Authenticate using a ModelSwitch API key passed in the Authorization Bearer header. API keys begin with ms_live_ for production and ms_test_ for sandbox.

# All requests require Bearer authentication
Authorization: Bearer ms_live_xxxxxxxxxxxxxxxxx

Quickstart

Zero configuration required. Works with any existing OpenAI SDK.

Node.js / TypeScriptPythoncURL

import OpenAI from "openai";

const client = new OpenAI({
  apiKey: process.env.MODELSWITCH_API_KEY,
  baseURL: "https://api.modelswitchai.tech/v1",
  defaultHeaders: {
    "x-routing-mode": "cost", // cost | performance | latency
  },
});

const response = await client.chat.completions.create({
  model: "auto",           // ModelSwitch selects the best model
  messages: [
    { role: "user", content: "Analyze the attached quarterly report" }
  ],
});

// All standard OpenAI fields +
console.log(response.routing_metadata);
// {
//   selected_model: "gpt-4o-mini",
//   routing_mode: "cost",
//   latency_ms: 312,
//   cost_saved: "$0.0048",
//   reason: "Routed to GPT-4o Mini — 96.9% cheaper...",
//   failover_chain: ["gpt-4o-mini", "gpt-3.5-turbo", "gpt-4o"]
// }

Request Headers

ModelSwitch reads custom HTTP headers to control routing behavior per request. All headers are optional and have sensible defaults.

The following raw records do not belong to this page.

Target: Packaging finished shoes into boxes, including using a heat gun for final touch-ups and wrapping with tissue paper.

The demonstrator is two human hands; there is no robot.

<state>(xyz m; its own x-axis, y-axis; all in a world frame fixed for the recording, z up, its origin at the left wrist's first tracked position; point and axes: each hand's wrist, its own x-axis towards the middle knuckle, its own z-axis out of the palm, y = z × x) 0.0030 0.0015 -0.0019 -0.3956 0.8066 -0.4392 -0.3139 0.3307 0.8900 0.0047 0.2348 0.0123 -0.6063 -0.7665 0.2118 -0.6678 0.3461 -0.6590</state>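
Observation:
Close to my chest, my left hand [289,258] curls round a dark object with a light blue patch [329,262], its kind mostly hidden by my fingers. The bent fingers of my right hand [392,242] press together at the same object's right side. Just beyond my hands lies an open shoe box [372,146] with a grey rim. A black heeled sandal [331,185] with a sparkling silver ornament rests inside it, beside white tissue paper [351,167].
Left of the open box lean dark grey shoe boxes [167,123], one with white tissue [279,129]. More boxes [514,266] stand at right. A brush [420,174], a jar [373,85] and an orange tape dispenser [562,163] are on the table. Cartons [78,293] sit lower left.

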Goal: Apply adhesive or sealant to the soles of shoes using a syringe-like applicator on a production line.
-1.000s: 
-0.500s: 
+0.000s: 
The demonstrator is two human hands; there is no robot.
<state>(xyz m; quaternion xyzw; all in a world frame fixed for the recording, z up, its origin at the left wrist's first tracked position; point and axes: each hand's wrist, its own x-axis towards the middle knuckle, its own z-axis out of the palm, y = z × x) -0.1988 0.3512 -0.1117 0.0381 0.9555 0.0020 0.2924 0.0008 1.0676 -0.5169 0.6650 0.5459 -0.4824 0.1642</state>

Header	Required	Default	Description
x-routing-mode	Optional	performance	Routing strategy. One of: cost, performance, latency
x-failover-chain	Optional	auto	Comma-separated model priority chain for failover
x-budget-usd	Optional	unlimited	Maximum USD spend per request. Request rejected if exceeded.
x-max-retries	Optional	2	Number of failover attempts before returning an error
x-timeout-ms	Optional	30000	Per-upstream maximum timeout in milliseconds

Response Headers

Every ModelSwitch response includes the following headers for observability and debugging.

Header	Type	Description
x-modelswitch-latency	integer	Total proxy processing time in milliseconds
x-modelswitch-model	string	Final model ID selected by the routing engine
x-modelswitch-routing-mode	string	Active routing strategy: cost \| performance \| latency
x-modelswitch-request-id	string	Unique request trace ID for debugging and billing
x-modelswitch-version	string	ModelSwitch API version (current: 2.4.0)

Failover Routing

Define custom failover chains to ensure your application survives provider outages and rate limits. ModelSwitch automatically retries with the next model in the chain with zero latency penalty.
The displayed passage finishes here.